" Sans doute l'avez-vous remarqué : notre attente - d'un amour, d'un printemps, d'un repos - est toujours comblée par surprise. comme si ce que nous espérions était toujours inespéré. Comme si la vraie formule d'attendre était celle-ci : ne rien prévoir - sinon l'imprévisible. Ne rien attendre sinon l'inattendu.

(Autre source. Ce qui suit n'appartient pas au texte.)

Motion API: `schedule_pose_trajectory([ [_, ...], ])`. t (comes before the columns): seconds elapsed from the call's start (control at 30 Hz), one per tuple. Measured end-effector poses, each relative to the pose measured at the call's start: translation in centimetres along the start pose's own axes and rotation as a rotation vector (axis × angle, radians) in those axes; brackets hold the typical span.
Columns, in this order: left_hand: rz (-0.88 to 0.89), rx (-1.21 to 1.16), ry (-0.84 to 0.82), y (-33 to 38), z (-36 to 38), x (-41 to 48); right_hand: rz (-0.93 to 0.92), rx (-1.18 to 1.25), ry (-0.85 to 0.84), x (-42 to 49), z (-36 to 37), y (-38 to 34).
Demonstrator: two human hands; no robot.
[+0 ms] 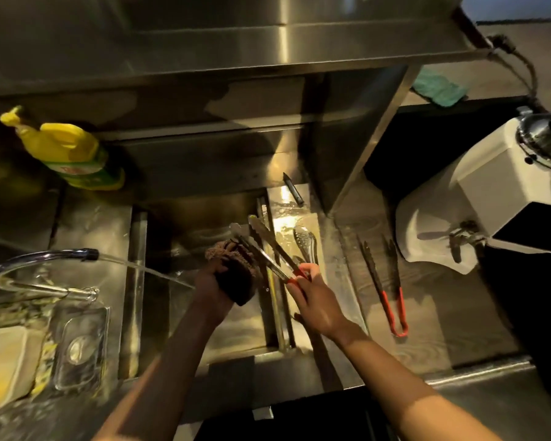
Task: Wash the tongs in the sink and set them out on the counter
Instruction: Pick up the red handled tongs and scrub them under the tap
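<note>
The right hand [315, 305] pinches the red-sleeved hinge end of a pair of long stainless-steel tongs [264, 246], held over the right side of the steel sink [185, 218]. Their long axis runs from that hand toward the far left, the scalloped tips spread in a narrow V. The left hand [212, 286], just left of them, is curled round a dark brown fibrous scrubbing pad [236, 272] that seems to touch the smooth arms midway, so it is the nearer hand for scrubbing. Water streams from the curved chrome tap [45, 257] at left. A second red-handled pair of tongs [384, 281] lies on the wet, grained worktop [427, 313], well apart to the right.
</note>
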State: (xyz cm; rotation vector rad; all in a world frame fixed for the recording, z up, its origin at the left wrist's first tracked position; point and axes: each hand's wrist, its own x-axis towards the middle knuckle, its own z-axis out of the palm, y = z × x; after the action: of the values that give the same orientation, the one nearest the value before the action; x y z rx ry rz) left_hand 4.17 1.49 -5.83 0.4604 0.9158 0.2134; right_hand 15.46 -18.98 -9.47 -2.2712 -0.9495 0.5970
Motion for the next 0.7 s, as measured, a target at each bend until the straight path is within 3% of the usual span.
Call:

Ce savoir là me vient de loin. Ce savoir qui n'est pas un savoir, mais une confiance, un murmure, une chanson. Il me vient du seul maître que j'aie jamais eu : un arbre. Tous les arbres dans le soir frémissant. Ils m'instruisent par leur manière d'accueillir chaque instant comme une bonne fortune. L'amertume d'une pluie, la démence d'un soleil : tout leur est nourriture. Ils n'ont souci de rien et surtout pas d'un sens. Ils attendent d'une attente radieuse et tremblée. Infinie. Le monde entier repose sur eux. Le monde entier repose sur nous . Il dépend de nous qu'il s'éteigne, qu'il s'enflamme . Il dépend d'un grain de silence, d'une poussière d'or - de la ferveur de notre attente. Une arbre éblouissant de vert, un visage inondé de lumière.
Cela suffit bien pour chaque jour. c'est même beaucoup."